Problem details
Only the pictures are to be left out; please reproduce everything else in the data exactly.

Segment Open

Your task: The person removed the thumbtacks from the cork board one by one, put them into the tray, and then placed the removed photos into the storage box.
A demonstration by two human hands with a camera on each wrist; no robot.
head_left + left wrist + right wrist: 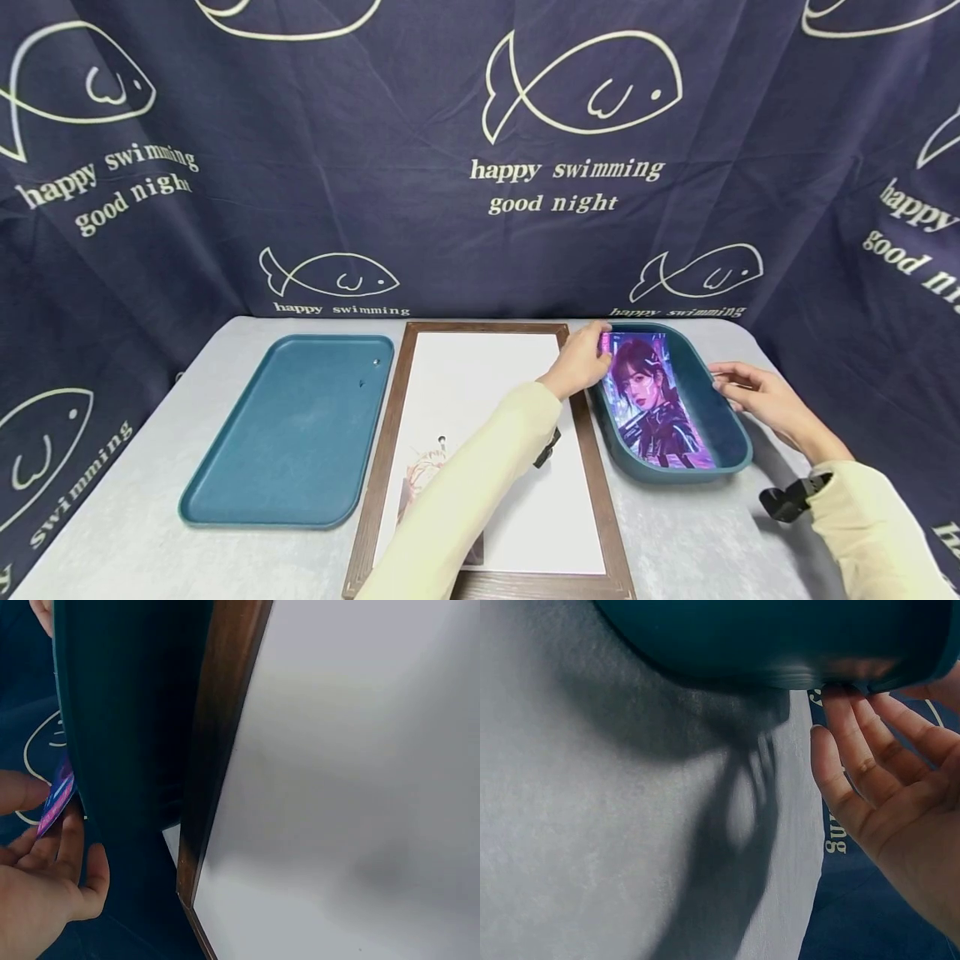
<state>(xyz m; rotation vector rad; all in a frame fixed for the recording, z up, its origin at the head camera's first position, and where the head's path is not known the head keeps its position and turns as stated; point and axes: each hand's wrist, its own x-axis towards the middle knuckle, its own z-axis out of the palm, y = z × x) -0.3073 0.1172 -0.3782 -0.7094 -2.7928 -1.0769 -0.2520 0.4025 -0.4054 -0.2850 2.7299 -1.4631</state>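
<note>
In the head view my left hand reaches across to the upper left rim of a deep teal tray. It pinches the edge of a glossy portrait picture, printed in purple and pink, that lies inside. The left wrist view has the thumb and fingers on either side of the picture's corner. My right hand is at the tray's right side. Its fairly straight fingers touch the outer wall; the thumb's position is unclear.
A brown-framed white board lies in the middle, with a printed figure partly hidden under my left sleeve. Left of it rests a shallow teal tray with small dark and shiny bits. Dark blue fish-print cloth hangs behind the grey table.
</note>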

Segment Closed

Result of the task
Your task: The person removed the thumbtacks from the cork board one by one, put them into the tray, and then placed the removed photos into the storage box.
A demonstration by two human hands with a camera on each wrist; no robot.
head_left + left wrist + right wrist: 
<state>(xyz m; rotation vector rad; all in a frame fixed for the recording, z up, its origin at the head camera's first position, and where the head's path is not known the head keeps its position and turns as stated; point and axes: each hand's wrist, its own x-axis towards the middle knuckle, its own z-axis out of the palm, y = z × x) -0.3073 0.1172 -0.3782 -0.7094 -2.7928 -1.0769 -0.2520 0.4025 -0.4054 -0.2850 2.7299 -1.4631</state>
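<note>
In the head view my left hand reaches across to the upper left rim of a deep teal tray. It pinches the edge of a glossy portrait picture, printed in purple and pink, that lies inside. The left wrist view has the thumb and fingers on either side of the picture's corner. My right hand is at the tray's right side. Its fairly straight fingers touch the outer wall; the thumb's position is unclear.
A brown-framed white board lies in the middle, with a printed figure partly hidden under my left sleeve. Left of it rests a shallow teal tray with small dark and shiny bits. Dark blue fish-print cloth hangs behind the grey table.
</note>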

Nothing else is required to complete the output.